Problem to solve =>
Your answer must be an exact copy of the listing, with the images left out.
START The data
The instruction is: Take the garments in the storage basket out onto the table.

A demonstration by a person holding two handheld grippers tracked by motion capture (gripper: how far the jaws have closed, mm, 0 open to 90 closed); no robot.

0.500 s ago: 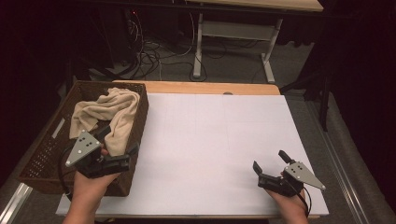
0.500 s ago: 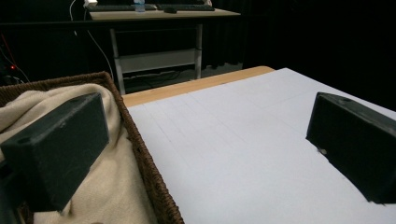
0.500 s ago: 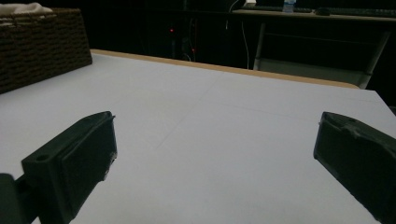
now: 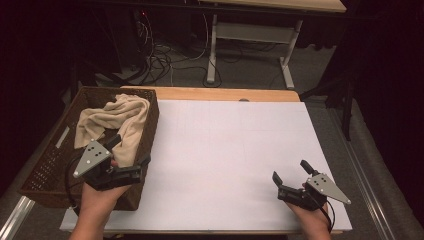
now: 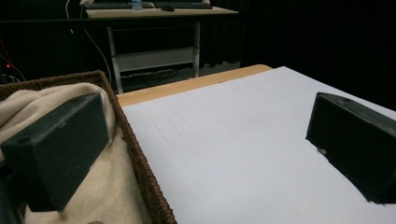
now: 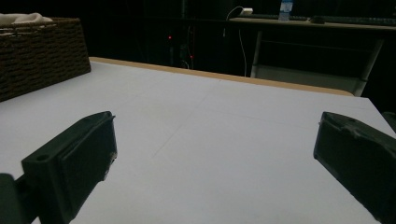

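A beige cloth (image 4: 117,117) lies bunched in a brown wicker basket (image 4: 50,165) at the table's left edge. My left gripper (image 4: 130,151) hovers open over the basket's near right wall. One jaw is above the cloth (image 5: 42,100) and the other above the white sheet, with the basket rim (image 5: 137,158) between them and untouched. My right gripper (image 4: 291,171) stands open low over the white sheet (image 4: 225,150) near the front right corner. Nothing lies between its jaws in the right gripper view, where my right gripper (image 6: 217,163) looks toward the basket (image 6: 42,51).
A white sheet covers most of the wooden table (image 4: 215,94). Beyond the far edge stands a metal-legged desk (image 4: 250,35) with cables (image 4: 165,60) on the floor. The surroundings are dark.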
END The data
Task response =>
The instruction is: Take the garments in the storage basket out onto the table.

A demonstration by a person holding two handheld grippers tracked by motion capture (gripper: how far the jaws have closed, mm, 0 open to 90 closed); no robot.

0.500 s ago: 
0.500 s ago: 
0.500 s ago: 
now: 
now: 
now: 

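A beige cloth (image 4: 117,117) lies bunched in a brown wicker basket (image 4: 50,165) at the table's left edge. My left gripper (image 4: 130,151) hovers open over the basket's near right wall. One jaw is above the cloth (image 5: 42,100) and the other above the white sheet, with the basket rim (image 5: 137,158) between them and untouched. My right gripper (image 4: 291,171) stands open low over the white sheet (image 4: 225,150) near the front right corner. Nothing lies between its jaws in the right gripper view, where my right gripper (image 6: 217,163) looks toward the basket (image 6: 42,51).
A white sheet covers most of the wooden table (image 4: 215,94). Beyond the far edge stands a metal-legged desk (image 4: 250,35) with cables (image 4: 165,60) on the floor. The surroundings are dark.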

Nothing else is part of this output.